Two back to back articles in the March 26, 2012 issue of the New England Journal of Medicine show bariatric surgery to be more effective than intensive medical therapy when it comes to glycemic control. Pardon the pun, but this is BIG.
Two back to back articles in the March 26, 2012 issue of the New England Journal of Medicine show bariatric surgery to be more effective than intensive medical therapy when it comes to glycemic control. Pardon the pun, but this is BIG.
The studies, one American and one Italian were both randomized, but not blinded (it is hard to blind a surgical versus a non-surgical intervention). Both were relatively small (150 patients in the American study and 60 in the Italian study). And, both were relatively short term (12 months in the American study and 24 months in the Italian study). Nevertheless, the results are dramatic.

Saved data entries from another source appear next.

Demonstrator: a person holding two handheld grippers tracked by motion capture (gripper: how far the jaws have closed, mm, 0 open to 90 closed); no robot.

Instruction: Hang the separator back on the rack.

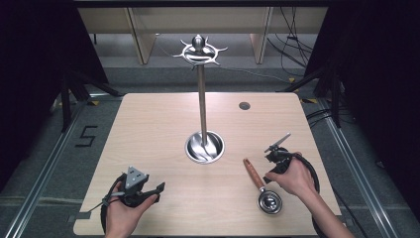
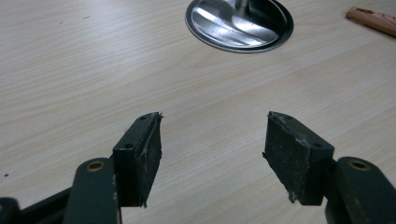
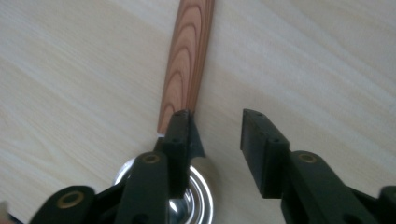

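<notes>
Only legible mark: a black "5" (image 1: 87,136) on the floor left of the table (image 1: 148,129). Scoop (image 1: 262,188) lies flat at the table's front right: reddish wood-grain handle, polished round metal bowl toward the near edge. Right gripper (image 3: 215,122) sits just above it, jaws parted, one jaw over the handle's bowl end, nothing grasped. Left gripper (image 2: 212,133) at front left, jaws spread wide, empty. Steel hook stand (image 1: 202,99) at table centre.
</notes>
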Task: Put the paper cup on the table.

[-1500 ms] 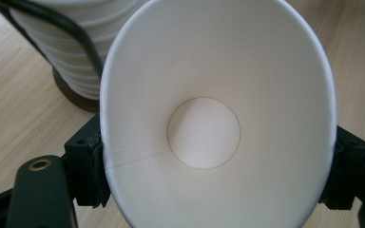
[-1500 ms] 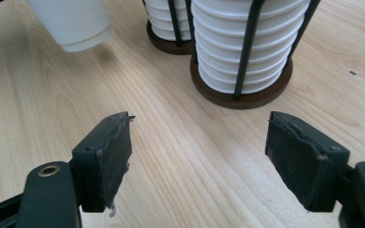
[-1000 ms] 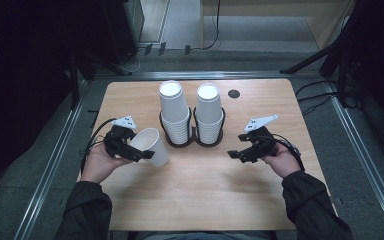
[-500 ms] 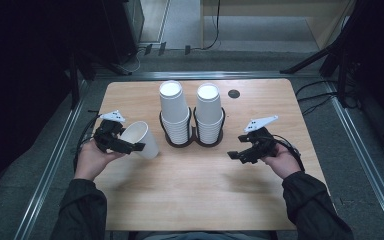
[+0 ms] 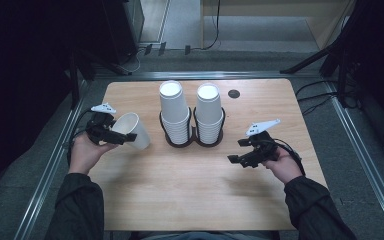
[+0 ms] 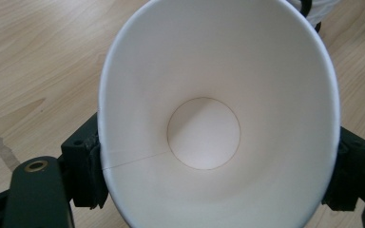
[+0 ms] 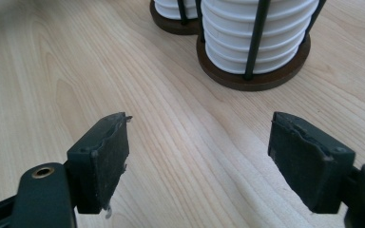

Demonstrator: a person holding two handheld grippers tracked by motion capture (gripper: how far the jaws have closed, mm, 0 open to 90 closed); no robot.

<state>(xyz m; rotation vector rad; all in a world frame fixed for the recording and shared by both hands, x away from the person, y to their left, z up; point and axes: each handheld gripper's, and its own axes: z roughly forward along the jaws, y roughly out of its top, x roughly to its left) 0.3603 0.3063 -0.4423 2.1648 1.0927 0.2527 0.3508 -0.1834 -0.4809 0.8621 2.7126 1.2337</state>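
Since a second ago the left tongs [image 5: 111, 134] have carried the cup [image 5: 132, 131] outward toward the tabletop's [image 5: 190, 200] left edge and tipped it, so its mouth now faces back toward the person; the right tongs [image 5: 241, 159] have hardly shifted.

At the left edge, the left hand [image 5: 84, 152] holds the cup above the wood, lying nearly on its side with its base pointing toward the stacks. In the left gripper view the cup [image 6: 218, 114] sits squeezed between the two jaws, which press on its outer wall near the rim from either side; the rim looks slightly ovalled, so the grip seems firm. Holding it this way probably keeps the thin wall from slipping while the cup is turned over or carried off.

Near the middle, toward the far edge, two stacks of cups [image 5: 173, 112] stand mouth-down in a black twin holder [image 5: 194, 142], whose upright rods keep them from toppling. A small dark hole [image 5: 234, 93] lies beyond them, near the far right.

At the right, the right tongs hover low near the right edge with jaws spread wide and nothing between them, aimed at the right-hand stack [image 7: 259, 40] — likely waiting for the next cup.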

The American study (funded by the manufacturer of endoscopic surgical instruments) with the acronym, STAMPEDE (Surgical Treatment and Medications Potentially Eradicate Diabetes Efficiently), compared the outcomes of three interventions: gastric-bypass, sleeve-gastrectomy, and intensive medical therapy (IMT). People in this study had diabetes for a duration of about eight years on average. By and large, they were badly out of control with a mean HbA1c of 8.9-9.5%.

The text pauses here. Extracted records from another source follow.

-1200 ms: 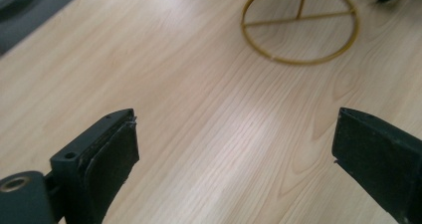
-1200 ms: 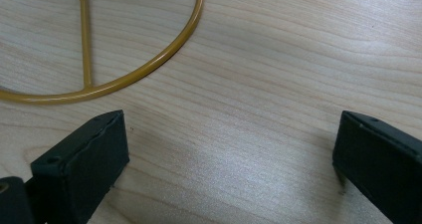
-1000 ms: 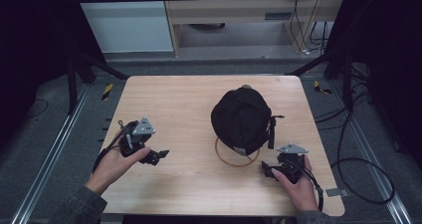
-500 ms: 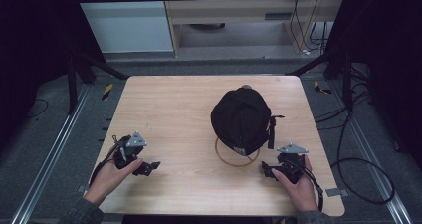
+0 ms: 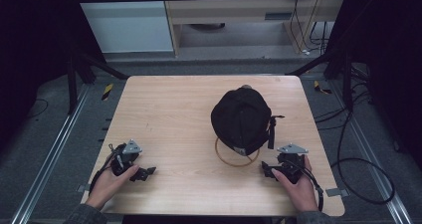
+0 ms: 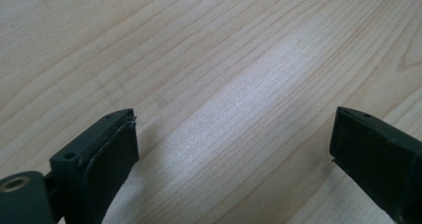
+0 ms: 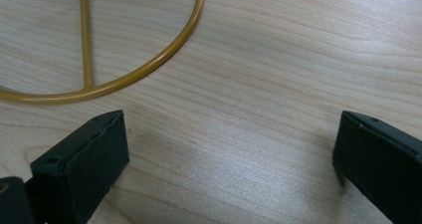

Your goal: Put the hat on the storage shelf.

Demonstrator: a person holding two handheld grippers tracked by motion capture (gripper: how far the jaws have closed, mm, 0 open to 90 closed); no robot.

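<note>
A black cap (image 5: pixel 242 118) sits on a stand whose gold wire ring base (image 5: pixel 237 160) rests on the wooden table (image 5: pixel 179 114), right of centre. My left gripper (image 5: pixel 145 173) lies near the front left corner, held by a hand, its jaws wide apart over bare wood (image 6: pixel 234 134). My right gripper (image 5: pixel 267 170) rests near the front right, just right of the ring base, also open. In the right gripper view the gold ring base (image 7: pixel 149 67) curves past the left jaw, with bare wood between the jaws.
Beyond the table's far edge are a pale cabinet (image 5: pixel 124 20) and a wooden shelf unit (image 5: pixel 249 10). Black frame legs (image 5: pixel 94 67) and cables (image 5: pixel 358 164) lie on the floor at both sides. Bare wood stretches across the table's left half.
My left gripper has moved back toward the front left corner and settled low on the table. The right gripper and the cap have stayed put.
</note>
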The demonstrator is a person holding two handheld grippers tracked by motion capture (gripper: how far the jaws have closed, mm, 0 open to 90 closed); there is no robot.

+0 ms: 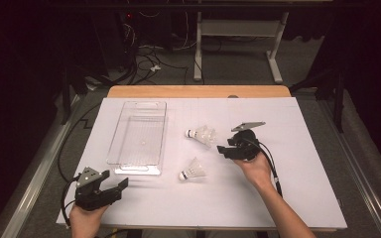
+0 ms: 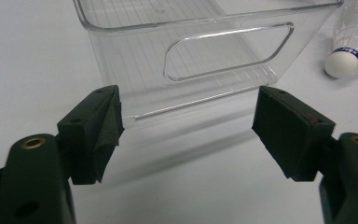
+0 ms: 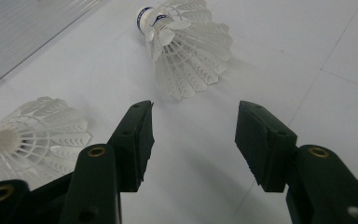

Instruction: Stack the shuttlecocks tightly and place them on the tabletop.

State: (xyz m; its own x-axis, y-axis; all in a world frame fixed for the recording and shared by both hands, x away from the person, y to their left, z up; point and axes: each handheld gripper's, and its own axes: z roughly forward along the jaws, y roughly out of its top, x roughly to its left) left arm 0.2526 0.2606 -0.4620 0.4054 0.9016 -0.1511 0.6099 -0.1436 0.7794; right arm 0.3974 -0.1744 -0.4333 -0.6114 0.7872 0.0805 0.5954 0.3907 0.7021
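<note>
The right tongs [image 3: 193, 140] gape wide and empty, a feathered shuttlecock [image 3: 186, 51] lying just ahead of them and another [image 3: 32, 133] beside. Squeeze hard and its feathers might bend. The left tongs [image 2: 186, 130], wide and empty too, face the clear bin [image 2: 200, 46].

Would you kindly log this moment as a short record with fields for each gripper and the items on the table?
left gripper: open, holding nothing, near the clear bin's near end
right gripper: open, holding nothing, aimed at the far shuttlecock
clear bin: nothing in it, left of the shuttlecocks
far shuttlecock: lying on its side
near shuttlecock: lying on its side
table: white surface
</note>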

All of the surgeries were performed laparoscopically by a single surgeon. The intensive medical therapy group received lifestyle counseling, weight management, frequent home glucose monitoring and the use of medications, including incretin analogues. The primary end point of the study was the proportion of patients in each group that achieved a glycated hemoglobin of 6.0 or less 12 months after the treatment.
Here is what they found:
- Only 12% of the 41 patients assigned to IMT achieved the goal compared to 42% in the gastric bypass group and 37% in the sleeve gastrectomy group
- Weight loss was greater in the surgically treated patients (a mean of 29 kg in the bypass group and 25 in the sleeve group) compared to the IMT group (5 kg).
- The use of drugs to lower glucose, blood pressure and lipid levels decreased significantly in the surgical groups, but increased in the IMT groups.
- Rates of high blood insulin levels and the HOMA-IR index improved significantly in the surgical compared with the IMT groups.
- Importantly, markers of cardiovascular disease, such as HDL and C-reactive protein, also improved in the surgical groups compared to the IMT group.
The Italian study also compared two surgical interventions (gastric bypass and biliopancreatic diversion) to medical therapy. The patients in this study were between the ages of 30 and 60 with a BMI of 35 or greater, a glycated hemoglobin of > 7% and a duration of diabetes of at least five years. Medical therapy consisted of 6 planned visits over 24 months, optimization of medications, a diet and exercise program, and supervision by a multidisciplinary team (diabetologist, dietician, and nurse). The primary end-points of the study were a fasting glucose of
- All patients in the surgical groups were able to stop taking diabetes medications within 15 days of having the operation.
- 75% of patients that had a gastric bypass and 95% of those with a biliopancreatic diversion achieved the predetermined end-points described above. Not one of the patients in the medical therapy group achieved those end-points.
- Two years after the start of the study, mean HbA1c was 7.69 in the medical therapy group, 6.35 in the gastric by-pass group, and 4.95 in the biliopancreatic-diversion group.
- Weight loss was dramatic in the surgical groups (33-34%) versus only 5% for the medical therapy group.
- Lipids profiles improved in all groups, but there was no significant difference between the gastric bypass and medical therapy group. The patients undergoing biliopancreatic diversion had significant improvement compared to the medical therapy group. It was noted that there were significant pre-treatment differences in lipid profiles between the groups as a result of random allocation of the patients into each of the treatment groups.
There were no death in any of the groups and complications were not serious – at least compared to the complications of inadequately controlled diabetes.
Paul Zimmet MD, PhD and George Alberti, DPhil., respectively of the Baker IDI Health and Diabetes Institute in Melbourne Australia and Kings College in London, in an accompanying editorial discuss their reservations about whether bariatric surgery should be considered a “universal panacea for obese patients with type 2 diabetes.” First, they point out, surgical complications and potential micronutrient deficiencies, although low in “practiced hands,” could be more prevalent if the intervention becomes more widespread. Second, because of the short duration of the studies we do not know if the remissions achieved in fact represent long term cures. And finally, we don’t yet have enough information to know whether this approach is warranted in all obese diabetics, particularly those with a lower BMI.
I am heartened by these studies. Although diet, exercise, and weight loss are clearly important for people with or at risk for Type 2 diabetes, achieving levels of these interventions that are effective in preventing or controlling the disease is notoriously difficult for a number of environmental reasons (prevalence of calorically dense fast food, sedentary workstyles, and so forth). It is finteresting that the treatment of diabetes, long the purview of the internist and family physician may one day (soon) be best treated with surgery.